EXERCISE » Please copy every line below that contains the string "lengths".

DATA SHOWN »
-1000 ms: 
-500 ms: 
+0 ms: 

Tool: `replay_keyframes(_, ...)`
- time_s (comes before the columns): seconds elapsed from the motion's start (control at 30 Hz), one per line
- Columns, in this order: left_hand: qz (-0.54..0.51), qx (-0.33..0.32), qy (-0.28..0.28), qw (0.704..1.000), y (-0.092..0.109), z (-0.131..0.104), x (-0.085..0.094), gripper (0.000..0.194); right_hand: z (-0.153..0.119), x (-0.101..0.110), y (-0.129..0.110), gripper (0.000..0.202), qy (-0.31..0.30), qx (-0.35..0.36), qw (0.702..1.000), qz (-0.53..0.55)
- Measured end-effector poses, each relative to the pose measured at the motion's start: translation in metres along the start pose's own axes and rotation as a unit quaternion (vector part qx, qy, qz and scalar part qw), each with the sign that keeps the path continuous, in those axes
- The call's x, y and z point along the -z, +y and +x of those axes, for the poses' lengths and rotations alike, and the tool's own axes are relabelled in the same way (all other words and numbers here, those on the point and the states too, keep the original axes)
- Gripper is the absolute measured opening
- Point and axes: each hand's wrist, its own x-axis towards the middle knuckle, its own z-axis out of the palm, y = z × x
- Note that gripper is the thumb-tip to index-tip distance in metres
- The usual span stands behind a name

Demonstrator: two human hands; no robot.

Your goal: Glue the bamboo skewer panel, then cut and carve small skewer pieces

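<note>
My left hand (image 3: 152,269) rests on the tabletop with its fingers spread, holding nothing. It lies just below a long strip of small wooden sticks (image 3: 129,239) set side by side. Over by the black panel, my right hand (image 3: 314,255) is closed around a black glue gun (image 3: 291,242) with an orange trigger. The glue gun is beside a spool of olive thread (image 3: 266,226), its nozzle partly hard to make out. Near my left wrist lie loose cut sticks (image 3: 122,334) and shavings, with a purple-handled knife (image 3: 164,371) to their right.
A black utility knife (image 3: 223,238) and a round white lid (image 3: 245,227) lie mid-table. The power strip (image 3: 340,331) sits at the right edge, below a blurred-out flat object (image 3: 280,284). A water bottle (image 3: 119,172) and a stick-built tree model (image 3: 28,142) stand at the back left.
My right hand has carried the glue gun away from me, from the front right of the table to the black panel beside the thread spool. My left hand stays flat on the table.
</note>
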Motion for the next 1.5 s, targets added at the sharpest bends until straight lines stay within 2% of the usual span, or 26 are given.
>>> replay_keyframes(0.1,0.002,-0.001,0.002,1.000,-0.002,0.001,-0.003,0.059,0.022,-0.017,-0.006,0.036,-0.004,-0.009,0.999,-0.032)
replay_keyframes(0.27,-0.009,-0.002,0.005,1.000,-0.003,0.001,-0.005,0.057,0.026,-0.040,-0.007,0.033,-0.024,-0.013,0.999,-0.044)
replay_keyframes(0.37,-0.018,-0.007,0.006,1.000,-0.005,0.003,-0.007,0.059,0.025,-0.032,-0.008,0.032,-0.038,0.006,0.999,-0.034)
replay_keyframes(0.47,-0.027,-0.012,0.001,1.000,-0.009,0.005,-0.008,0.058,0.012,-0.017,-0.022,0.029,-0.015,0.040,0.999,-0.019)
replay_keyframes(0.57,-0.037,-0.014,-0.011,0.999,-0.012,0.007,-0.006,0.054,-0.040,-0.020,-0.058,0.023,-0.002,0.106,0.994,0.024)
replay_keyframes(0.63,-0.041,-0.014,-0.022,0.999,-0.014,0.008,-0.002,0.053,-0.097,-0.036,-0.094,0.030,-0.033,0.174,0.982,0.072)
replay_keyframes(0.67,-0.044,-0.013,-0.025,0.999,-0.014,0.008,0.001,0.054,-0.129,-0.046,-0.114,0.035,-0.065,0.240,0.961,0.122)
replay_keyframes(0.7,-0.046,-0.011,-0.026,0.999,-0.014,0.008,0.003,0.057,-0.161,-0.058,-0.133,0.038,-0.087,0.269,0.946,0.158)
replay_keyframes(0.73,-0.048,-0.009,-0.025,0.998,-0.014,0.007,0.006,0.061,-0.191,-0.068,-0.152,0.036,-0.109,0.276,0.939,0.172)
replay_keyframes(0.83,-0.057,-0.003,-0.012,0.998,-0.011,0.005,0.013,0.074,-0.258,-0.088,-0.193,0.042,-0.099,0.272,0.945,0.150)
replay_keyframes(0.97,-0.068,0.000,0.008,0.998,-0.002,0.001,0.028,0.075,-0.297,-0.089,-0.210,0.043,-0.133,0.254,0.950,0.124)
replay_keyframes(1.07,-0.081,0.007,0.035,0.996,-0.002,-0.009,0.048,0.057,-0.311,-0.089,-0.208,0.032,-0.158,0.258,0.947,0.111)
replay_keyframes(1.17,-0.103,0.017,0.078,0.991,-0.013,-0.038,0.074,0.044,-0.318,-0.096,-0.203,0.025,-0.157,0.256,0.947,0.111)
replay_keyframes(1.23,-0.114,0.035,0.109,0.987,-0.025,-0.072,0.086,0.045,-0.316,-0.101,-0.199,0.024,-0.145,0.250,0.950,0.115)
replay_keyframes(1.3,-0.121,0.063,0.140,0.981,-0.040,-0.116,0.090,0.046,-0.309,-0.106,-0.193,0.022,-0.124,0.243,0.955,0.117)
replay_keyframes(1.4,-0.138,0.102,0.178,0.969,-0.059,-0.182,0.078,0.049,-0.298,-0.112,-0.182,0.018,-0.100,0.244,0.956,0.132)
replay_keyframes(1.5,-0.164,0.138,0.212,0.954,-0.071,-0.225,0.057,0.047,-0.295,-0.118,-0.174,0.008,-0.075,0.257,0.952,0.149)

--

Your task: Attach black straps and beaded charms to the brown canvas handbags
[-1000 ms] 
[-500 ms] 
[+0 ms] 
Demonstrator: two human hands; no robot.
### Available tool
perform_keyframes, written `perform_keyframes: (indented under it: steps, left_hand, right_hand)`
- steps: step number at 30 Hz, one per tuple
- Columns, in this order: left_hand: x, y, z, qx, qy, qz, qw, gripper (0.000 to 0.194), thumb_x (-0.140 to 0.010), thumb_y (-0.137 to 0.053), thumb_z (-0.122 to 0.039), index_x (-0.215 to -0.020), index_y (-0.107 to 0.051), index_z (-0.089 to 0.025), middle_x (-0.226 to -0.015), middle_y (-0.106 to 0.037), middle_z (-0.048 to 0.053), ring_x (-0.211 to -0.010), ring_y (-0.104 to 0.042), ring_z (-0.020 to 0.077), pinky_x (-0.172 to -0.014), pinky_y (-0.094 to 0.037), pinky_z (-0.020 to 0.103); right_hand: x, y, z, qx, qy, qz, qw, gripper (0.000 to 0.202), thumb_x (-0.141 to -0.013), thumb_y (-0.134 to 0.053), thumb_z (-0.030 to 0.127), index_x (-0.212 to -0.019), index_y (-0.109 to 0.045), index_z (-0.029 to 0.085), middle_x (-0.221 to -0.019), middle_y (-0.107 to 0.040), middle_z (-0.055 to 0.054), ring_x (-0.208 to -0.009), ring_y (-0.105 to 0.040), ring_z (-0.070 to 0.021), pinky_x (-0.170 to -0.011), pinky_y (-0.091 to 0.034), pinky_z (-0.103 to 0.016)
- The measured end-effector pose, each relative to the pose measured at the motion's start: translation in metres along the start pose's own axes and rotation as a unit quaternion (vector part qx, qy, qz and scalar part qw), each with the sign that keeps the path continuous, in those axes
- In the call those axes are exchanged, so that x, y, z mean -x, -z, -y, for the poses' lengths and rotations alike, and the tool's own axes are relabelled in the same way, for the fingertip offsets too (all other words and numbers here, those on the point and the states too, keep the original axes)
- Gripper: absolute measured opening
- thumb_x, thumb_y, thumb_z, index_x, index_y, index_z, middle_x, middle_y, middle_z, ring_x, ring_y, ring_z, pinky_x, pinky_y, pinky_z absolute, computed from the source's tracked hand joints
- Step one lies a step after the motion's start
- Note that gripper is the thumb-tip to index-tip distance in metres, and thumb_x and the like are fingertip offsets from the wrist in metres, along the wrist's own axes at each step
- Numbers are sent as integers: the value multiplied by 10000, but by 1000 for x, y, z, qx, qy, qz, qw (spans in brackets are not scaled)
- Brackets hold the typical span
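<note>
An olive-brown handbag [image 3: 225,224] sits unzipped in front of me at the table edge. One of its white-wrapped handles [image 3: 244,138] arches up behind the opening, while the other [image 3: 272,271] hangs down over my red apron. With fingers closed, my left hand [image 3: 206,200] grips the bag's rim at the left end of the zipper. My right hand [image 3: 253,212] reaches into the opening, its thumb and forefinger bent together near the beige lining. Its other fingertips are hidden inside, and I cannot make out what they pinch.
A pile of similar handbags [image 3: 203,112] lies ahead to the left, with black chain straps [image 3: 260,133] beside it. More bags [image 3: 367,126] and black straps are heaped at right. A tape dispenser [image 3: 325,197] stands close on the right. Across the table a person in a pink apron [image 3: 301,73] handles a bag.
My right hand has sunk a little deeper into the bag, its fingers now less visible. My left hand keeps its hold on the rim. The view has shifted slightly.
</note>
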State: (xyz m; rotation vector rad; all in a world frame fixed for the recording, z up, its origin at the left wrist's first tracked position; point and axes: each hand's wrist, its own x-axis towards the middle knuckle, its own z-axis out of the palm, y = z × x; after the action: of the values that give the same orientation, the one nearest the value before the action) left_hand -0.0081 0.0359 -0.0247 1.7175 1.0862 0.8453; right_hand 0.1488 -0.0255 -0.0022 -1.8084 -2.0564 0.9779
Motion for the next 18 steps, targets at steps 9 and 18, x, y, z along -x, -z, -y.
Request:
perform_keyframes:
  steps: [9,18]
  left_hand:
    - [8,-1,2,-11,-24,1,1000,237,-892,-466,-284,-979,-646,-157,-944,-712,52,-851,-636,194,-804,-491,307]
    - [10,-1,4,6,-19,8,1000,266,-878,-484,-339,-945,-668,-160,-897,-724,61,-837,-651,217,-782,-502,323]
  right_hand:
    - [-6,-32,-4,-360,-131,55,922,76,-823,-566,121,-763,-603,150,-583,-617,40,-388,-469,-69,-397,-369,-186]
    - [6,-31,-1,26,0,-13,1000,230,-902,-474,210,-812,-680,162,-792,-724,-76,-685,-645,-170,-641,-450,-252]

ANSWER SPACE »
- The call's x, y and z point along the -z, +y and +x of those axes, for the poses' lengths and rotations alike, and the tool's own axes are relabelled in the same way (all other words and numbers here, those on the point and the states too, keep the original axes)
- In the call those axes are exchanged, so that x, y, z mean -x, -z, -y, for the poses' lengths and rotations alike, and the tool's own axes are relabelled in the same way, for the fingertip offsets too (all other words and numbers here, those on the point and the states too, keep the original axes)

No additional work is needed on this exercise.